Subsequently, Victor foreshadowed Simi being cyberattacked, writing: “I hope you can withstand the backlash about to be melted on you. If you hadn’t even replied, it would have been better than this.
As Victor foreshadowed, what followed was a section of men on X, who began searching her past posts for content to use against the songwriter. When they found nothing incriminating, they began fabricating and forging divorce documents.
On February 19, X user @justranky posted a forged Simi Instagram post that read:
“This will be the last time I speak up for women. I apologise for everything, please forgive me.” The post garnered 571,000 views and over 8,000 likes.

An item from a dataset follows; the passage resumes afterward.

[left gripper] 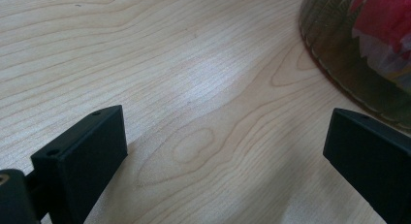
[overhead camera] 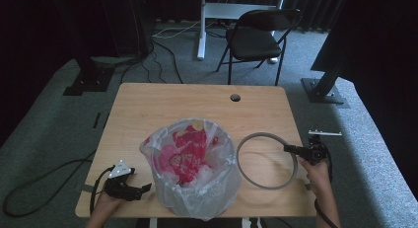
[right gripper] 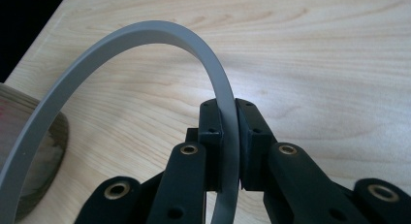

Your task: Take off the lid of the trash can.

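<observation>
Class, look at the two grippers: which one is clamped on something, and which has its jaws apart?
The right gripper is clamped on the grey ring, its jaws pinching the band. The left gripper has its jaws wide apart above bare table, holding nothing.

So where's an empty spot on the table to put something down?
The far strip of the table, behind the bin by the cable hole, is bare. So is the left side. The grey ring and right gripper crowd the right.

Grey ring runs off the frame's bottom edge.
</observation>
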Demonstrator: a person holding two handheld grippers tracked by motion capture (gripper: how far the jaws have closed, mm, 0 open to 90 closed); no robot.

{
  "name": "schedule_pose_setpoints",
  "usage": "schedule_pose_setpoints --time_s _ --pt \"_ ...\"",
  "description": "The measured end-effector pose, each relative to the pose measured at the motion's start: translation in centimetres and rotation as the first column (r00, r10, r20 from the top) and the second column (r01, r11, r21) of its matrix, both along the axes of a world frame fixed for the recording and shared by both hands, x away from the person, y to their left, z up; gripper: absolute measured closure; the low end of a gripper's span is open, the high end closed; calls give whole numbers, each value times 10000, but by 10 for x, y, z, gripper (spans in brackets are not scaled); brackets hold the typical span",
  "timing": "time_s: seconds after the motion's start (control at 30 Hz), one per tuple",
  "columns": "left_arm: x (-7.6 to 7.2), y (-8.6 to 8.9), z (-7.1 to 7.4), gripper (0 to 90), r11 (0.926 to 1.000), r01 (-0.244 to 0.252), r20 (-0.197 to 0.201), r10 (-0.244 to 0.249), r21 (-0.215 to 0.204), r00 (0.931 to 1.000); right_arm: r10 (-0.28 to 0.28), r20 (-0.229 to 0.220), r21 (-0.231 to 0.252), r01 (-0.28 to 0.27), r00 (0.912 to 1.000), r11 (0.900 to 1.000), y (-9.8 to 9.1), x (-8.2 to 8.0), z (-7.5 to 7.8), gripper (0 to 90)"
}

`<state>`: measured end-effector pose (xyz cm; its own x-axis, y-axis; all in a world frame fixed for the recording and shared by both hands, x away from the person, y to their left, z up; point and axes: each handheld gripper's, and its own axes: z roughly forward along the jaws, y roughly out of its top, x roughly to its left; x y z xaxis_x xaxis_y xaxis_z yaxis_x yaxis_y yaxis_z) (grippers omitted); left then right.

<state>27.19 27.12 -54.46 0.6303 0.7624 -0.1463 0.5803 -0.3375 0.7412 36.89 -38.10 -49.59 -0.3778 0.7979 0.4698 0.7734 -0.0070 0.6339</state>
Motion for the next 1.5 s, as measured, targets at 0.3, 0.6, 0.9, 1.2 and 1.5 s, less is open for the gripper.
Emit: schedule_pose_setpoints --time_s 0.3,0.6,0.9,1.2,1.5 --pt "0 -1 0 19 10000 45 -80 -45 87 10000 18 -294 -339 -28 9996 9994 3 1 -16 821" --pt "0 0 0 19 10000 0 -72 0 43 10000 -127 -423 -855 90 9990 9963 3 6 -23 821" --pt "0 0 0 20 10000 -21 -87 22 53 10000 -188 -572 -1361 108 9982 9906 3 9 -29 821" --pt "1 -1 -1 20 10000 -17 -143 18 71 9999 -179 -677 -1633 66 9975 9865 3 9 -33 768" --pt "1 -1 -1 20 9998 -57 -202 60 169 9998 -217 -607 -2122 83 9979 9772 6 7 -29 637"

Naija Feminists Media (NFM) visited Simi’s verified Instagram account @symplysimi, which has 12.5 million followers, and found no such story on her page, confirming the post was fabricated.
On February 23, X user @Sizi_phiwe, whose real name is Siziphiwe Maluleka, posted a fabricated tweet purportedly from Simi’s account dated June 8, 2014, reading:
“I didn’t know a 16-year-old boy could be this good. I can’t feel my legs!!!” and called Simi a paedophile. The post accumulated 6.2 million views and 46,000 likes. The doctored tweet post triggered a wave of hatred against Simi in the comments. “That’s actually disgusting, arrest her,” @Aimedmy stated on February 24. “She should be behind bars for sleeping with kids,” @BongiWaAtchar also tweeted in response
A community note on the post confirmed the tweet was forged, stating that the image did not appear on Simi’s account and could not be genuine, as it contained an emoji introduced in 2018.

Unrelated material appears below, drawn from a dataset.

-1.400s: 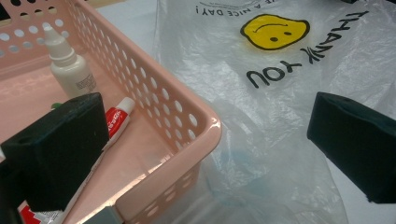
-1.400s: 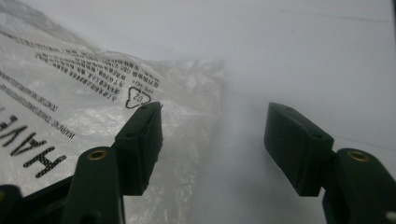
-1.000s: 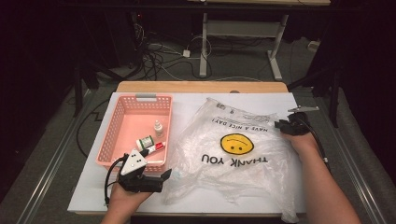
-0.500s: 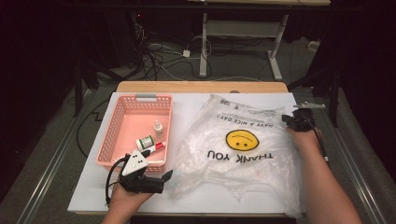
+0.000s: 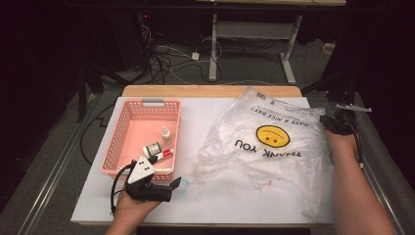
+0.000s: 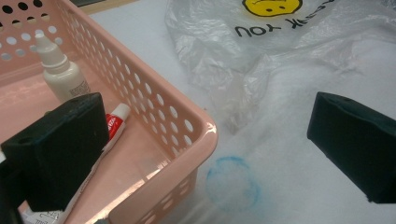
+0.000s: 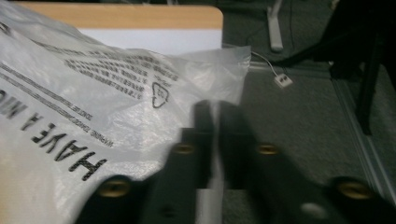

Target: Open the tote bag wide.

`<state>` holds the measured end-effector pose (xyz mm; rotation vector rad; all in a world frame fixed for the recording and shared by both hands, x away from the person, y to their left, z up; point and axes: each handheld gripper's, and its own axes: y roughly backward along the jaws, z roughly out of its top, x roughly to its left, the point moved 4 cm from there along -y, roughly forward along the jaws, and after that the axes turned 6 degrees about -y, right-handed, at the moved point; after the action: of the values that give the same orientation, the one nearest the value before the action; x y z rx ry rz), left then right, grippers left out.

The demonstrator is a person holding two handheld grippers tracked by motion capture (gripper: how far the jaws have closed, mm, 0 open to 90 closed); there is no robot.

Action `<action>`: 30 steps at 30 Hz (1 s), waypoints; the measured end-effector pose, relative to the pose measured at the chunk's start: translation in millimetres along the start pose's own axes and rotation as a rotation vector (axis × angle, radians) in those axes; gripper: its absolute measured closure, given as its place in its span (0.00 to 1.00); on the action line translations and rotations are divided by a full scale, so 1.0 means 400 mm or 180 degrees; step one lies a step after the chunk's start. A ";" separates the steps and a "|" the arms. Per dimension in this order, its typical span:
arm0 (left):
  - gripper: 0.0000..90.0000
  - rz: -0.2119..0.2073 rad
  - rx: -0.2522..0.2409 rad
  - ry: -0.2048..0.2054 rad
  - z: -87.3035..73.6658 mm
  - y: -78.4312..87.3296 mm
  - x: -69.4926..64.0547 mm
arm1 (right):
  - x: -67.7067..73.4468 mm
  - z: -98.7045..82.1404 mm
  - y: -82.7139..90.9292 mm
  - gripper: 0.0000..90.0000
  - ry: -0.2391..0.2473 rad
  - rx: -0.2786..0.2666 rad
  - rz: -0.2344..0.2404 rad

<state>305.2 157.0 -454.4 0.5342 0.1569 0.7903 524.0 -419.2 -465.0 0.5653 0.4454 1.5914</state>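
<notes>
Across the right half of the white table (image 5: 210,117) lies a thin clear plastic bag with a yellow smiley (image 5: 271,147), limp, light, slippery; its far right edge suits pinching. Right gripper (image 7: 215,140) pinches that film edge, jaws nearly closed; left gripper (image 6: 205,140) gapes empty beside the pink perforated plastic basket (image 6: 163,107).

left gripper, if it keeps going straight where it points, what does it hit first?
Likely the near corner of the pink perforated plastic basket, which sits between the open left gripper fingers; the clear smiley-face plastic bag lies beyond. Depth is uncertain.

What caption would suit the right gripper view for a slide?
Right hand-held gripper pinching the edge of the printed plastic bag past the table corner.
</notes>
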 end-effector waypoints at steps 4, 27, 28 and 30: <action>0.00 0.0074 -0.0008 -0.0066 0.003 0.003 0.005 | 0.020 0.015 0.052 0.78 0.0082 -0.0138 0.0052; 0.00 -0.0034 -0.0023 0.0010 0.004 -0.001 -0.009 | 0.161 -0.401 0.495 0.56 0.0186 -0.0035 0.0726; 0.00 -0.0036 -0.0032 0.0011 0.004 -0.001 -0.010 | 0.161 -0.414 0.502 0.56 0.0123 -0.0020 0.0773; 0.00 -0.0046 -0.0018 -0.0006 0.003 -0.003 -0.010 | 0.165 -0.440 0.510 0.57 0.0042 0.0055 0.0858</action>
<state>303.8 152.8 -454.1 0.5278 0.1566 0.7760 252.0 -365.7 -478.7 0.6493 0.4057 1.8505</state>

On March 3, X user @gustavojames99 posted a fabricated divorce document filed by Adekunle Gold against Simi at the High Court of Lagos State, alongside a forged Simi Instagram story. NFM visited Simi’s verified Instagram account @symplysimi, which has 12.5 million followers, and found no such story on her page. The forged story, which reads “This will be the last time I speak up for women, I apologise for everything, please forgive me,” does not exist on her account

As of the time of writing, none of the men who posted the fabricated content has retracted their posts or issued apologies. The campaign against Simi is not an isolated incident. It is part of a documented pattern of Nigerian men using coordinated online attacks to silence women who speak on sexual violence.
Online gender-based violence is becoming more prevalent in Nigeria, with online harassment and sexual stigmatisation representing the most common forms, yet redress remains inadequate. Technology-facilitated gender-based violence is rising and spreading through social media, silencing women and threatening their livelihoods. As NFM has reported, Nigerian women who speak up about sexual violence already face lawsuits, doxxing, and arrests. Coordinated forgery campaigns are the newest weapon to silence and control women.
Nigeria’s National Assembly must amend the Violence Against Persons Prohibition (VAPP) Act to explicitly cover coordinated digital smear campaigns, and the Nigerian Communications Commission (NCC) must develop binding guidelines requiring platforms like X to respond faster to organised forgery targeting women. Until platforms and lawmakers treat this as the violence it is, Nigerian women will continue to pay the price for speaking.